In contrast, Western science has, since its inception, traditionally assumed a stance of ‘methodological naturalism’ (a method of inquiry excluding any spiritual, non-material or teleological-purpose driven- explanations of reality), if not wholesale “ontological naturalism’ (basically, the belief that that reality actually IS fundamentally material, mechanistic and non-spiritual). Given its inherent imperialist ethos, the West also rejected south Asian science and its discoveries as mere superstitions because of this difference. It was in this imperialist spirit that Lord Thomas McCauley, a 19th century colonial administrator in India, made the famous claim that “a single shelf in a good British library is worth the whole native history of India and Arabia…false astronomy, false medicine, …in the company of a false religion”….and why renowned 20th century American philosopher John Searle said “When I lectured on the mind-body problem in India and was assured by several members of my audience said that…they had personally existed in earlier lives, I did not think that this was evidence for an alternate worldview, or even ‘who knows, they could be right’…given what I know about how the world works, I could not regard their views as serious candidates for truth.” ….and why prominent physicist Lawrence Krauss even more recently stated that the Dali Lama, who “tries to be in accord with science”, is nonetheless “absolutely ridiculous. If he really believes what he says…he would resign as Dali Lama because the Dali Lama’s beliefs are based on reincarnation which is just nonsense.”

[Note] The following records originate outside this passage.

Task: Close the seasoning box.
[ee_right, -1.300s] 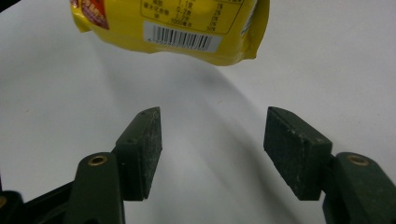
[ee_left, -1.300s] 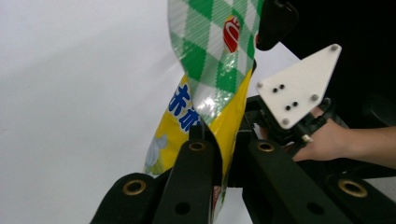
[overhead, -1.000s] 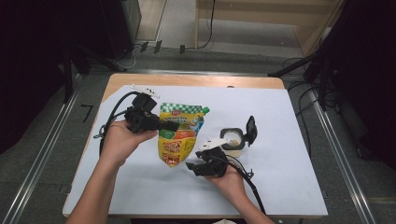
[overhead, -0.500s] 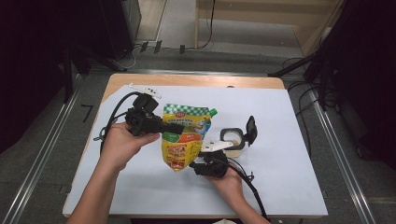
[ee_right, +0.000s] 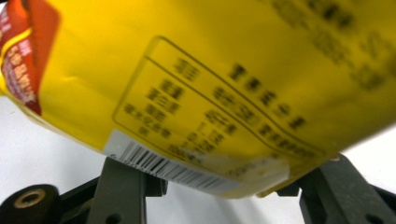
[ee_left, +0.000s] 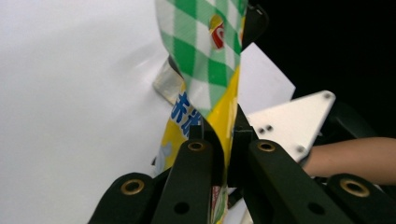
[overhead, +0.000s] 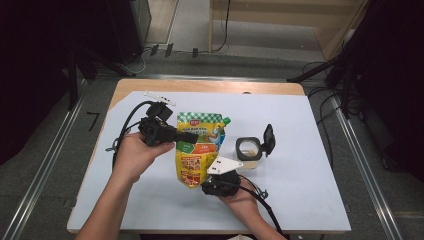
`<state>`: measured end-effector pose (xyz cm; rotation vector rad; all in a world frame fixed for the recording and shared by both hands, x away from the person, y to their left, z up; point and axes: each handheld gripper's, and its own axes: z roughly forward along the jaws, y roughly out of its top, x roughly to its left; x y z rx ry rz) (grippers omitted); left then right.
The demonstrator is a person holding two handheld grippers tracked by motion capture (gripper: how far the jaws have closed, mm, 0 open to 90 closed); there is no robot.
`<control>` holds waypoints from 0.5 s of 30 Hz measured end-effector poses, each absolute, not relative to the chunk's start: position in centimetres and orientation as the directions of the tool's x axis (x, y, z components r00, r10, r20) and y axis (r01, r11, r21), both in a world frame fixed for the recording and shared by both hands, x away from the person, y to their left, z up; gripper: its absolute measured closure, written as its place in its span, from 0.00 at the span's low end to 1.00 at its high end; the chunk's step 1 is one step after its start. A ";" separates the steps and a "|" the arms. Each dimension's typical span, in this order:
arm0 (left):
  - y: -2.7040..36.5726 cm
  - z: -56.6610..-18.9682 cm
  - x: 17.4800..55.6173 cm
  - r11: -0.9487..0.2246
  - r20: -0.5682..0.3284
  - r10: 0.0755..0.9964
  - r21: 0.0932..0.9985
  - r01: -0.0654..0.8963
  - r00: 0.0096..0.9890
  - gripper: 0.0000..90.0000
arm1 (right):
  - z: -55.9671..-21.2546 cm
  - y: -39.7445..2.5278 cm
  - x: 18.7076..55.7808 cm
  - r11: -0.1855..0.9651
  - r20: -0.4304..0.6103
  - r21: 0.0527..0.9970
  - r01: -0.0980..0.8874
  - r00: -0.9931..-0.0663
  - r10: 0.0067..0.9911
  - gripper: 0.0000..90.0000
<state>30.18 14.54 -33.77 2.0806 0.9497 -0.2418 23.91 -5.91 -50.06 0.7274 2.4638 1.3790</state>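
A yellow pouch (overhead: pixel 197 150) with a green-checked top and a green corner spout is held upright above the white table sheet (overhead: pixel 300 125). My left gripper (overhead: pixel 192 135) comes in from the left and is shut on the pouch's upper left edge. In the left gripper view the pouch (ee_left: pixel 205 60) is pinched between the closed jaws of the left gripper (ee_left: pixel 219 135). My right gripper (overhead: pixel 205 182) sits at the pouch's bottom. In the right gripper view the pouch's barcode end (ee_right: pixel 210 70) lies across the right gripper (ee_right: pixel 224 186), whose jaws stand wide apart.
A small clear container (overhead: pixel 248 149) with its black flip lid (overhead: pixel 268 140) open stands just right of the pouch. A thin white strip (overhead: pixel 159 96) lies at the sheet's far left. Black cables trail from both grippers. The table's wooden edge (overhead: pixel 200 86) shows at the back.
The pouch has been raised and shifted a little to the right with the left gripper. The right gripper has moved in under the pouch's bottom edge.
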 end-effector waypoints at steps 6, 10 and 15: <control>13.8 -34.1 30.2 -0.391 -0.442 0.548 0.615 0.685 0.710 0.99 | -49.4 -5.6 23.1 0.446 0.056 0.841 0.305 -0.870 0.490 0.56; 13.2 -34.4 30.1 -0.402 -0.429 0.546 0.620 0.674 0.720 0.97 | -48.9 -5.7 22.9 0.433 0.100 0.839 0.330 -0.875 0.474 0.57; 12.6 -34.9 30.2 -0.417 -0.407 0.554 0.620 0.665 0.726 0.94 | -48.4 -5.7 22.4 0.434 0.112 0.837 0.332 -0.882 0.458 0.58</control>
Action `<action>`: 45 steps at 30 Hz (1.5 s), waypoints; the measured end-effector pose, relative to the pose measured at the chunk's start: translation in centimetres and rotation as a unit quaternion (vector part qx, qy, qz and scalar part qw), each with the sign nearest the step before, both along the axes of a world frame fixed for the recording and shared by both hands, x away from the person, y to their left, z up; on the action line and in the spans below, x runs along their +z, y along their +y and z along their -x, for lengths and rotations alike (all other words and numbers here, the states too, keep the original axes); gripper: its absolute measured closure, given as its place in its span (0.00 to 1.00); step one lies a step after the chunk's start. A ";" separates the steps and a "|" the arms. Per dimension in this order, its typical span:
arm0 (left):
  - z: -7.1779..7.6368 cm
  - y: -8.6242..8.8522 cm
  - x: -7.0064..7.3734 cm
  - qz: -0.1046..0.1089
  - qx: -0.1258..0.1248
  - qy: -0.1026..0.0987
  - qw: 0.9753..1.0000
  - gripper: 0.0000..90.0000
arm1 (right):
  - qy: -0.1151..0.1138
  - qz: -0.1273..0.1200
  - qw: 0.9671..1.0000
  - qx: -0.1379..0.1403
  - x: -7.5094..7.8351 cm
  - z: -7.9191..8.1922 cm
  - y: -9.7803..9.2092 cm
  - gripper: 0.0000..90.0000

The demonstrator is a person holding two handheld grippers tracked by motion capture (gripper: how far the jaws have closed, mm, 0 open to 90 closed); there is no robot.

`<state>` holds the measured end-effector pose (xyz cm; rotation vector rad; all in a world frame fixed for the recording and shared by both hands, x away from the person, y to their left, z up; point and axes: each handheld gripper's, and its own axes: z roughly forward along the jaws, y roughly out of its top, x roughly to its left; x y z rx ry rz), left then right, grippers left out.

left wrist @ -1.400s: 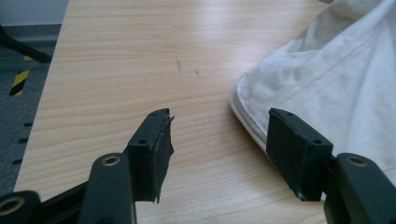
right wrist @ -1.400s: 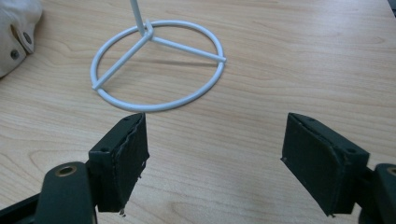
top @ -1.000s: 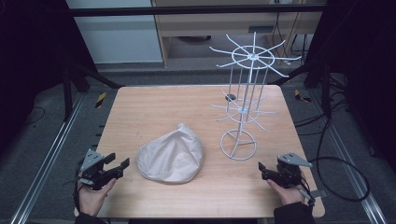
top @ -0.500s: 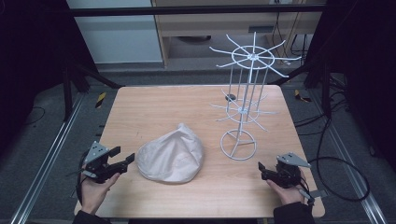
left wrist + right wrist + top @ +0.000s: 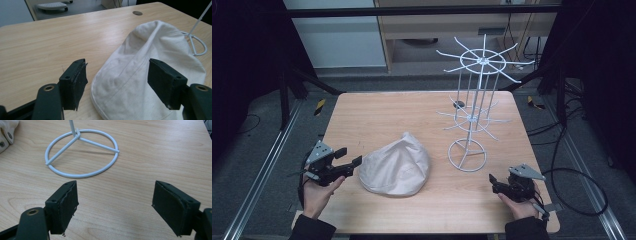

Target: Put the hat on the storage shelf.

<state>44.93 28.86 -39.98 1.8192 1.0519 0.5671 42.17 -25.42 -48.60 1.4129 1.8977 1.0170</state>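
The white cap (image 5: 396, 166) lies just beyond the wide-open, empty left claw (image 5: 348, 156).

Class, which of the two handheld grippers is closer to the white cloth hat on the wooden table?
The left gripper: its open jaws nearly reach the white cloth hat. The right gripper sits farther away, beyond the white wire rack's ring base.
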 end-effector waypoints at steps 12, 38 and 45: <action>-0.7 -0.6 1.7 0.002 -0.021 -0.010 1.000 0.36 | 0.001 -0.004 1.000 0.003 0.0 0.0 0.0 0.23; -3.4 -3.1 3.2 -0.045 -0.097 0.008 0.994 0.41 | 0.005 -0.003 1.000 0.006 0.0 -0.1 0.0 0.24; -3.9 -4.1 2.8 -0.056 -0.111 0.017 0.992 0.40 | 0.007 -0.005 1.000 0.007 0.0 -0.1 0.0 0.24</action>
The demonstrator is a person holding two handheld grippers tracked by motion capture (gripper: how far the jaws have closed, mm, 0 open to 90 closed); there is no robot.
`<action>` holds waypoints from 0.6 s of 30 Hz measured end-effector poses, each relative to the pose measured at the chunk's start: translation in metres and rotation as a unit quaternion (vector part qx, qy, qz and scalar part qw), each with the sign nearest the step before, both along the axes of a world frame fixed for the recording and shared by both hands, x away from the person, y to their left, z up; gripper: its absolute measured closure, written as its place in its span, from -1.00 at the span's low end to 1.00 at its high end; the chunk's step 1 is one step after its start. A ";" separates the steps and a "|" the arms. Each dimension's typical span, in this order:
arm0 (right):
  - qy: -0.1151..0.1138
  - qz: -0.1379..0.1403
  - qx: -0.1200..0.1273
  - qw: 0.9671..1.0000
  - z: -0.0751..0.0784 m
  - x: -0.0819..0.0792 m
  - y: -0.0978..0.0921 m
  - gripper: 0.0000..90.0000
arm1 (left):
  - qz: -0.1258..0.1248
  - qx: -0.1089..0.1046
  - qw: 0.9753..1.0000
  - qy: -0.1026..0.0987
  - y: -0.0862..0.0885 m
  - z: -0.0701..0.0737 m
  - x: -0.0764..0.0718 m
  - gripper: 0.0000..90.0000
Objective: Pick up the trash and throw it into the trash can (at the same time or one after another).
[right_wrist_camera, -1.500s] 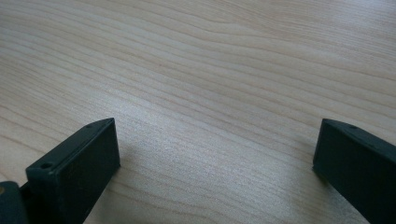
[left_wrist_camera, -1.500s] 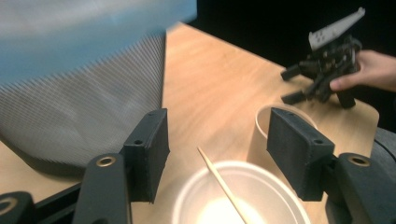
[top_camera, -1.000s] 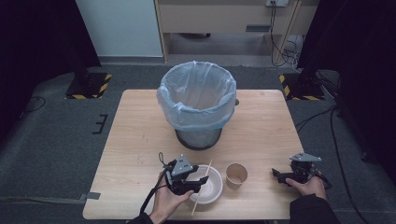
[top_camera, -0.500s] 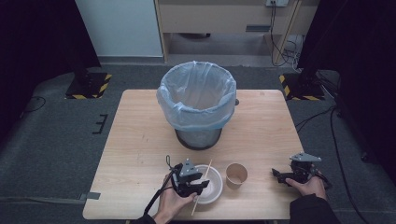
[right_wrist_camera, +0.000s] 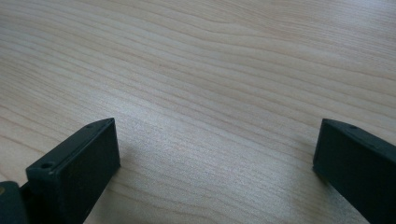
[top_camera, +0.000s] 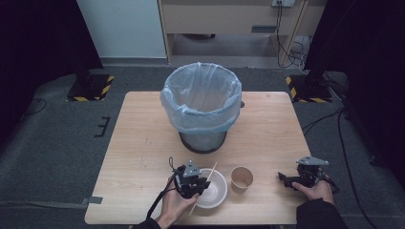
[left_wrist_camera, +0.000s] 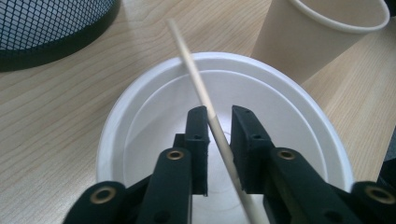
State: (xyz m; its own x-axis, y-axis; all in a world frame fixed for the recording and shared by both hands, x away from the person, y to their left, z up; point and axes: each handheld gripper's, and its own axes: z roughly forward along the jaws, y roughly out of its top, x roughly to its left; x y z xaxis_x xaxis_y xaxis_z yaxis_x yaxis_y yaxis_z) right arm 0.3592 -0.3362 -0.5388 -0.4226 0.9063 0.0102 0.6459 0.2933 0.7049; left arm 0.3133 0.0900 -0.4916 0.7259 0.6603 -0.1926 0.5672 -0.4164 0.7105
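Your left gripper (left_wrist_camera: 219,116) hovers over the white bowl (left_wrist_camera: 140,107), jaws narrowly parted around a thin wooden stick (left_wrist_camera: 198,88), seemingly not yet pinching it. Your right gripper (right_wrist_camera: 215,154) rests wide open and empty on the table (right_wrist_camera: 210,56).

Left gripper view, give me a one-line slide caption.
Left tongs straddle a wooden stick lying across a white bowl, beside a paper cup and mesh bin.
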 end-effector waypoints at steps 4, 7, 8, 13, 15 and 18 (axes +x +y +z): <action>0.000 0.000 0.000 1.000 0.000 0.000 0.000 -0.98 | 0.000 0.001 1.000 0.006 0.001 -0.001 0.001 0.83; -0.001 0.000 0.000 1.000 0.000 0.000 0.000 -0.98 | -0.001 0.000 1.000 0.008 0.001 -0.001 0.002 0.88; 0.000 0.000 0.000 1.000 0.000 0.000 0.000 -0.98 | -0.001 0.001 1.000 0.008 0.001 -0.001 0.002 0.89; -0.001 0.000 0.000 1.000 0.000 0.000 0.000 -0.98 | -0.004 0.003 1.000 0.010 0.002 0.000 0.002 0.89; 0.000 0.000 0.000 1.000 0.000 0.000 0.000 -0.98 | -0.004 0.002 1.000 0.011 0.002 0.000 0.002 0.89; 0.000 0.000 0.000 1.000 0.000 0.000 0.000 -0.98 | -0.004 0.000 1.000 0.010 0.003 0.002 0.002 0.89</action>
State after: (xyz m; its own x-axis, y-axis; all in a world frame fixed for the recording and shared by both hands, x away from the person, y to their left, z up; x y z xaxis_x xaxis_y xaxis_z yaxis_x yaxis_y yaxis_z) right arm 0.3592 -0.3362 -0.5388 -0.4227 0.9062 0.0103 0.6458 0.2932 0.7049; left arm 0.3158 0.0932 -0.4900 0.7270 0.6544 -0.2081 0.5786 -0.4205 0.6989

In this way, ideas about the world that diverge from the Western scientific narrative have been either refuted or coopted by this narrative, but never acknowledged as legitimate truths that Western science must take into account. However, if Western intellectual culture wants to exemplify the virtues like objectivity, empirical rigor, and open-minded inquiry, that it considers the hallmark of scientific research, then Western science–despite its undeniable accomplishments—is in need of some remediation along these lines. The historical example provided by Asian and other non-Western scientific traditions may be one perspective from which to provide such correctives.